Problem to solve:
Having located "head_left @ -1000", write out its line and the remaining lines of the material exactly, the last one included, but not the pictures.

Supplied data:

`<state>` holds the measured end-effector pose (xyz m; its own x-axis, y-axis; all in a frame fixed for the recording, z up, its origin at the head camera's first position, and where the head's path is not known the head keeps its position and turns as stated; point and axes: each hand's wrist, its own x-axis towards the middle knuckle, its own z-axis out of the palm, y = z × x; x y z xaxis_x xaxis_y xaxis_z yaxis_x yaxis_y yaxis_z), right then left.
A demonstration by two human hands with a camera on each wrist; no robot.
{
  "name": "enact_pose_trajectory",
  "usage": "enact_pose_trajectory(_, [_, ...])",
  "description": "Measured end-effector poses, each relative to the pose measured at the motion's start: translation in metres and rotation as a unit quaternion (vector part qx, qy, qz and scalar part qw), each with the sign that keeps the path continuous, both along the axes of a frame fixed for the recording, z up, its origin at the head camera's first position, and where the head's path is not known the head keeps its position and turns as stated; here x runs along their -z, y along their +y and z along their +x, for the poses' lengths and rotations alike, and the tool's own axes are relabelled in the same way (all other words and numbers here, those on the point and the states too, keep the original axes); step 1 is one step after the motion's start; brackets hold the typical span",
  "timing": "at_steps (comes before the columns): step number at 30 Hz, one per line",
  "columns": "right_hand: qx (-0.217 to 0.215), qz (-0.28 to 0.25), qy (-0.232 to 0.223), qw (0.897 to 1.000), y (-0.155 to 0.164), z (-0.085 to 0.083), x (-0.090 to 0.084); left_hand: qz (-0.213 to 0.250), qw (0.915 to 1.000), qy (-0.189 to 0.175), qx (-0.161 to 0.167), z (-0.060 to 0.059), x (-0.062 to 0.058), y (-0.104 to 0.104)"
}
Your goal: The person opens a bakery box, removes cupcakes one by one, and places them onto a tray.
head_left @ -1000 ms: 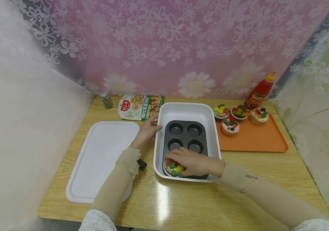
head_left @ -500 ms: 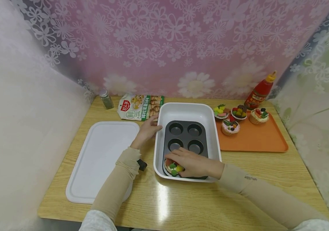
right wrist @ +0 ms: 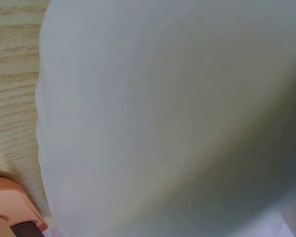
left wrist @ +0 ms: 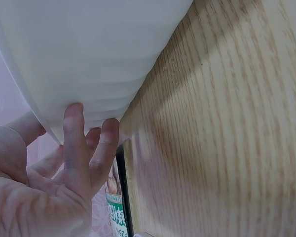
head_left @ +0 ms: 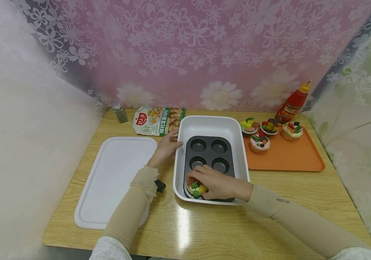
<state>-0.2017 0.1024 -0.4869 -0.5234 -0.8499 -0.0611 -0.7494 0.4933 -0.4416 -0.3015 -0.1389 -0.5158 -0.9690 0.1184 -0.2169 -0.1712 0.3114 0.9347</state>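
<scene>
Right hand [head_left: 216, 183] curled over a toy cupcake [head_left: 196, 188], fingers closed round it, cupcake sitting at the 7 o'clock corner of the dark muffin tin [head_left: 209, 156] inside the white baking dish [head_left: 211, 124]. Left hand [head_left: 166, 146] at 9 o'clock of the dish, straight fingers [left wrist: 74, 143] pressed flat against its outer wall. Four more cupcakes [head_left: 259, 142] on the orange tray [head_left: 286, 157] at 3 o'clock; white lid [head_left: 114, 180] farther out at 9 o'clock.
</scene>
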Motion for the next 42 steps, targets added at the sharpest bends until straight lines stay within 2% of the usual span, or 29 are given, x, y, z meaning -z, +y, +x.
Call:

Output:
head_left @ -1000 ms: 
head_left @ -500 ms: 
right wrist @ +0 ms: 
left wrist @ +0 ms: 
head_left @ +0 ms: 
<state>-0.2017 0.1024 -0.4869 -0.5234 -0.8499 -0.0611 -0.7494 0.4933 -0.4416 -0.3015 -0.1389 -0.5158 -0.9690 0.1184 -0.2169 -0.1712 0.3114 0.9347</state>
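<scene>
Right hand [head_left: 216, 183] curled over a toy cupcake [head_left: 196, 188], fingers closed round it, cupcake sitting at the 7 o'clock corner of the dark muffin tin [head_left: 209, 156] inside the white baking dish [head_left: 211, 124]. Left hand [head_left: 166, 146] at 9 o'clock of the dish, straight fingers [left wrist: 74, 143] pressed flat against its outer wall. Four more cupcakes [head_left: 259, 142] on the orange tray [head_left: 286, 157] at 3 o'clock; white lid [head_left: 114, 180] farther out at 9 o'clock.
</scene>
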Motion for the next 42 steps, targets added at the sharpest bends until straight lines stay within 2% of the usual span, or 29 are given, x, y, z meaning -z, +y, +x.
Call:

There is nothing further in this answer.